[Records drawn from a dataset]
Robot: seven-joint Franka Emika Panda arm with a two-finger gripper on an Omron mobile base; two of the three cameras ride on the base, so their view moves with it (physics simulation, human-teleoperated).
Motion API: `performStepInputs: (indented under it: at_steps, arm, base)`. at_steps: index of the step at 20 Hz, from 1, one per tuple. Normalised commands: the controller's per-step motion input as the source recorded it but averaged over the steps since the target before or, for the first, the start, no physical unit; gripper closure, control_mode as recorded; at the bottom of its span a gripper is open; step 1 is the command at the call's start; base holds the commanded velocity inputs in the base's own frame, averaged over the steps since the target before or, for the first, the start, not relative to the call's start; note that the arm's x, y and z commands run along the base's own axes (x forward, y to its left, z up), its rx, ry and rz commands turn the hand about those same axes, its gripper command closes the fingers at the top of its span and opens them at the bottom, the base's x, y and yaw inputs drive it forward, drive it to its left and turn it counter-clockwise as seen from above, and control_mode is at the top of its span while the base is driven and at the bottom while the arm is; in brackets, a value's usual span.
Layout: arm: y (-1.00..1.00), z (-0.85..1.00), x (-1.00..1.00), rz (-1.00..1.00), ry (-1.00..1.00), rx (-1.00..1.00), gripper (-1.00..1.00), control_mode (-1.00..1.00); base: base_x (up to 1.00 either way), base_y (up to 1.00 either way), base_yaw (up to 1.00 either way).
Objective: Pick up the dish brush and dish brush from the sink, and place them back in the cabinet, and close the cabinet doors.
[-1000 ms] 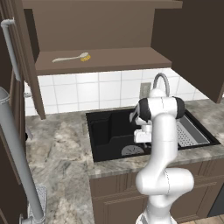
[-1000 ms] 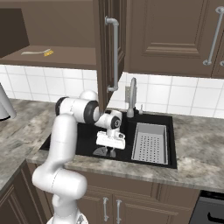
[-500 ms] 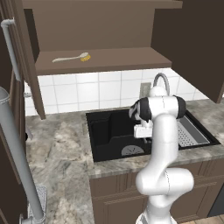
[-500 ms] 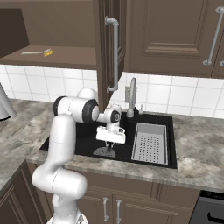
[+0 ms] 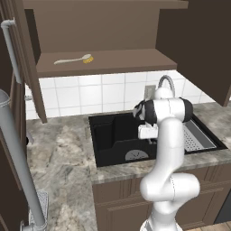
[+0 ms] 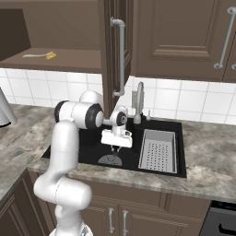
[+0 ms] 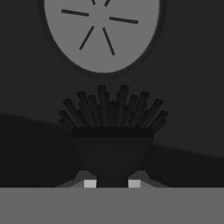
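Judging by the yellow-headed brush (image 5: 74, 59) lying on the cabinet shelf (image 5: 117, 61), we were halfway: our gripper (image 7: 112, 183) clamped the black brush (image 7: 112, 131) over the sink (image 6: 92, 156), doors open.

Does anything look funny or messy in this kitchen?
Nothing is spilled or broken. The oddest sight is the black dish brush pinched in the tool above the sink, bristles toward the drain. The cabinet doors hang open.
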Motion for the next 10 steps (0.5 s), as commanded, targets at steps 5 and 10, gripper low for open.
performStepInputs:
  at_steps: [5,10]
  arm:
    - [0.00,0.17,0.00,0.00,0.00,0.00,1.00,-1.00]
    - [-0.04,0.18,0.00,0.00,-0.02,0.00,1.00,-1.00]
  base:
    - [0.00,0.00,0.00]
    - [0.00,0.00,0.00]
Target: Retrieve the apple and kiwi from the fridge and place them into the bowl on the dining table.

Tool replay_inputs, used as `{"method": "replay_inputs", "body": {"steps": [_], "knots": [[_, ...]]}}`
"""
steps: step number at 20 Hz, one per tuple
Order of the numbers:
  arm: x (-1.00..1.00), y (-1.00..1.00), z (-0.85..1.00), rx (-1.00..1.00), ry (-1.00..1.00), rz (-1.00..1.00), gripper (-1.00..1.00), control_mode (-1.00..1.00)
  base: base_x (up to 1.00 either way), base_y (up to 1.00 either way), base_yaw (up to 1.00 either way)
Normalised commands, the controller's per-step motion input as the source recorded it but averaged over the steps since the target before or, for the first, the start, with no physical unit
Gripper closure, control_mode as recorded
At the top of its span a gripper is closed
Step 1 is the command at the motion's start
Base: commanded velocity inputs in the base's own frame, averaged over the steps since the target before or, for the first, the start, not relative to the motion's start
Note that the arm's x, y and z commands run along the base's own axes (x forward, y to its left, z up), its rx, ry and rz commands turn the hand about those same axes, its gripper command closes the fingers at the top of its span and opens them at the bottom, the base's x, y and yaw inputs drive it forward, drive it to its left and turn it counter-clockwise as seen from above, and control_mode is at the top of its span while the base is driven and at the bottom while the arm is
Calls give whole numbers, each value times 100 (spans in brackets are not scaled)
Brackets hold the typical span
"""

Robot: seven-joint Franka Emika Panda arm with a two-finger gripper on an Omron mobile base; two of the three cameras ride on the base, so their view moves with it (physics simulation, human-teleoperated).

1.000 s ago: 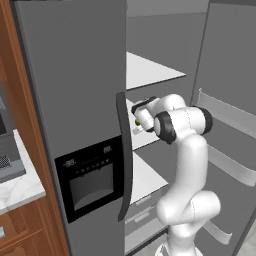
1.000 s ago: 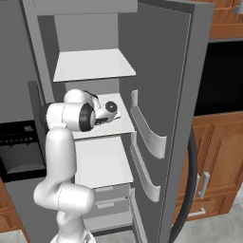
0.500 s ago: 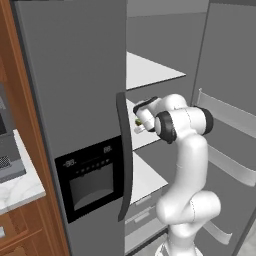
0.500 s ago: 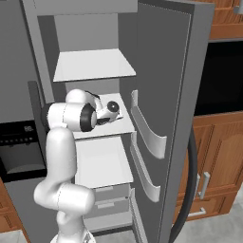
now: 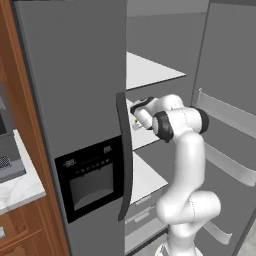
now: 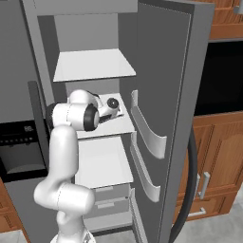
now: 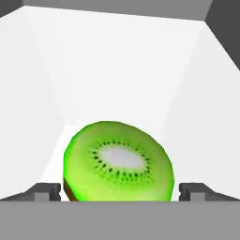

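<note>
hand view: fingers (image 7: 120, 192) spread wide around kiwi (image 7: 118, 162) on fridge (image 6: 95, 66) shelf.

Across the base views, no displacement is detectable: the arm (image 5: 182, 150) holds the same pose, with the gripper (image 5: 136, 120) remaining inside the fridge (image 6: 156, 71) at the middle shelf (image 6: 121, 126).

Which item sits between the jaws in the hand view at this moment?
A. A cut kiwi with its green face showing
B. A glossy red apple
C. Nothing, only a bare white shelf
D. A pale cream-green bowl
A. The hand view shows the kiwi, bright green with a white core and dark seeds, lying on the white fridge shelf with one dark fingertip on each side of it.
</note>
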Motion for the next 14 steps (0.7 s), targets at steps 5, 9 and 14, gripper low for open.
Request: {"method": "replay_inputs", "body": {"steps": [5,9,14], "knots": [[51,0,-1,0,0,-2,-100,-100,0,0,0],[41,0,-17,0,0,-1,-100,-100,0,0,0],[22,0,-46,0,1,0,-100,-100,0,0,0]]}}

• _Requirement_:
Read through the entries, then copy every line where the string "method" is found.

• _Written response_:
Tool replay_inputs, used as `{"method": "replay_inputs", "body": {"steps": [_], "knots": [[_, ...]]}}`
Request: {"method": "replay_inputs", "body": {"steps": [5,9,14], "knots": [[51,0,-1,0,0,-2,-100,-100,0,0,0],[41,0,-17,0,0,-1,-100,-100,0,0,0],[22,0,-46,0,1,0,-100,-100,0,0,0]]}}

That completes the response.